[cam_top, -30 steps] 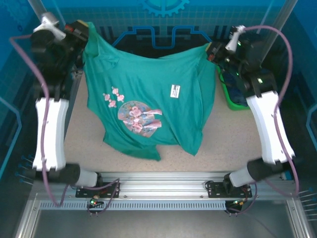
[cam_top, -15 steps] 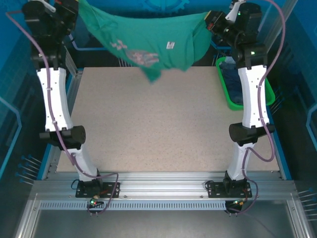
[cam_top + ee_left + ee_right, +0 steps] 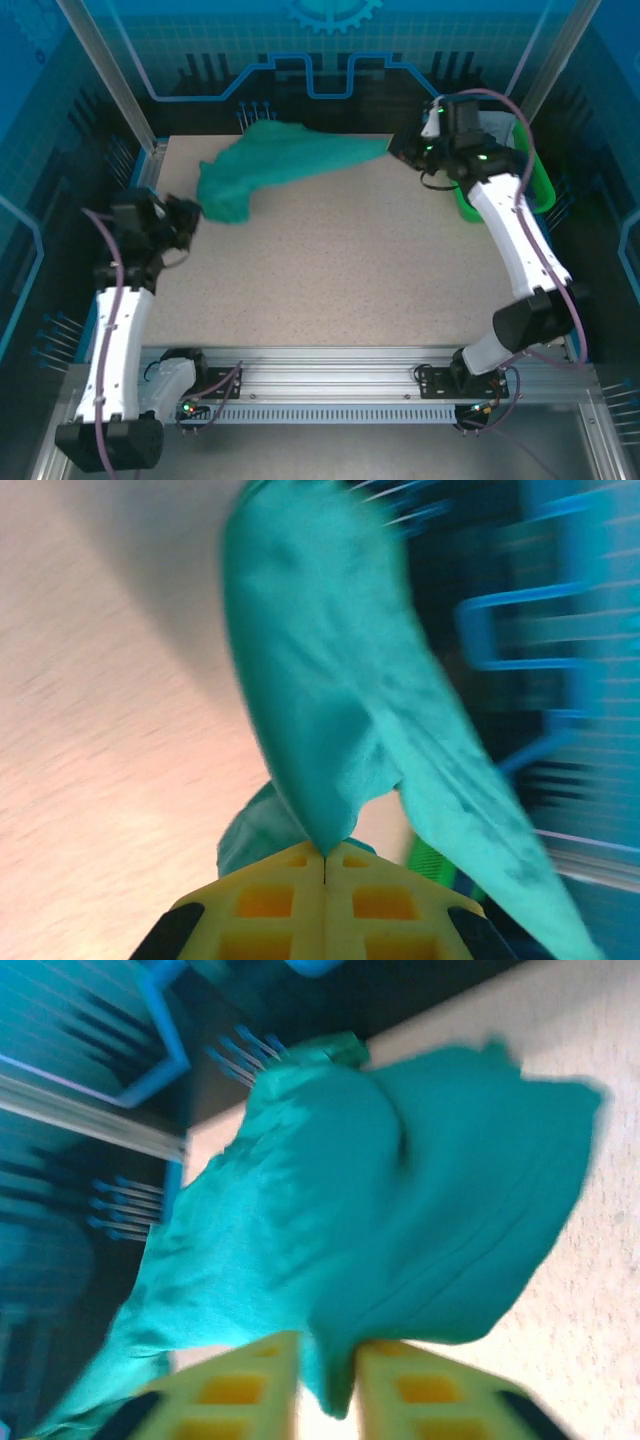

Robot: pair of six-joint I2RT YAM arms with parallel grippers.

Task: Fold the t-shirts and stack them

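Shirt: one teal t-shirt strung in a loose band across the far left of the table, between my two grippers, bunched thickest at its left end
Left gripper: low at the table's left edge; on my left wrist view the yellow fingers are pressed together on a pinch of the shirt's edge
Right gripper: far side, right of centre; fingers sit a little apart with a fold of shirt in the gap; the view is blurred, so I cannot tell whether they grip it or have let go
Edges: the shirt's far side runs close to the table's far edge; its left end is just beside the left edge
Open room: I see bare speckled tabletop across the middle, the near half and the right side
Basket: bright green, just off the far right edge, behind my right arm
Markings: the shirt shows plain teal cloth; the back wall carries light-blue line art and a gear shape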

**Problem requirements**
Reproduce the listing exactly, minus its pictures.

**Answer to the exercise**
[cam_top, -30 steps] 
[cam_top, -15 steps] 
[cam_top + ee_left + ee_right, +0 steps] 

Robot: pair of six-joint I2RT YAM arms with parallel grippers.

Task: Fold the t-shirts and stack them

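Shirt: one teal t-shirt strung in a loose band across the far left of the table, between my two grippers, bunched thickest at its left end
Left gripper: low at the table's left edge; on my left wrist view the yellow fingers are pressed together on a pinch of the shirt's edge
Right gripper: far side, right of centre; fingers sit a little apart with a fold of shirt in the gap; the view is blurred, so I cannot tell whether they grip it or have let go
Edges: the shirt's far side runs close to the table's far edge; its left end is just beside the left edge
Open room: I see bare speckled tabletop across the middle, the near half and the right side
Basket: bright green, just off the far right edge, behind my right arm
Markings: the shirt shows plain teal cloth; the back wall carries light-blue line art and a gear shape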

Nothing more remains for this exercise.